Task to complete » Copy the data below. Keep every line exactly as it is.

Source material »
##########

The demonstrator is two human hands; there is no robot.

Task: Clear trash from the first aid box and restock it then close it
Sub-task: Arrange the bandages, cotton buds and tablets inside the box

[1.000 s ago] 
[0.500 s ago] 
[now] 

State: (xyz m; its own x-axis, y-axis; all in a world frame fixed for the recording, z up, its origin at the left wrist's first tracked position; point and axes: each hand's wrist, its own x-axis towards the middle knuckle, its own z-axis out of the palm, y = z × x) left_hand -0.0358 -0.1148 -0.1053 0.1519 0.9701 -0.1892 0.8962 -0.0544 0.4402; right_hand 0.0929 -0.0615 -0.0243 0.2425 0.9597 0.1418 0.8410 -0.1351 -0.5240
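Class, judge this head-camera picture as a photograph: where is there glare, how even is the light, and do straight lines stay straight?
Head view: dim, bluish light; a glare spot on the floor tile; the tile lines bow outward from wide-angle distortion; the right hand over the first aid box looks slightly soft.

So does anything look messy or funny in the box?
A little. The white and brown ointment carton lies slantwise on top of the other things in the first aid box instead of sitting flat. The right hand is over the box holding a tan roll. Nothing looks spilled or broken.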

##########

Answer to this problem »
The demonstrator is two human hands; there is no robot.

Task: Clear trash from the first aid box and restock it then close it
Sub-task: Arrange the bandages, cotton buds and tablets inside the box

[1.000 s ago] 
[0.500 s ago] 
[now] 

State: (xyz m; its own x-axis, y-axis; all in a world frame fixed for the recording, z up, its origin at the left wrist's first tracked position; point and axes: each hand's wrist, its own x-axis towards the middle knuckle, its own z-axis out of the palm, y = z × x) left_hand -0.0358 -0.1148 -0.1053 0.1519 0.9701 -0.1892 0.8962 -0.0544 0.4402; right_hand 0.0929 -0.0615 -0.0243 0.2425 0.9597 0.1418 0.8410 -0.1351 -0.5240
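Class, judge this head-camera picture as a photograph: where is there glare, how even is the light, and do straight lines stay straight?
Head view: dim, bluish light; a glare spot on the floor tile; the tile lines bow outward from wide-angle distortion; the right hand over the first aid box looks slightly soft.

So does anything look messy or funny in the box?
A little. The white and brown ointment carton lies slantwise on top of the other things in the first aid box instead of sitting flat. The right hand is over the box holding a tan roll. Nothing looks spilled or broken.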

There is no more to this output.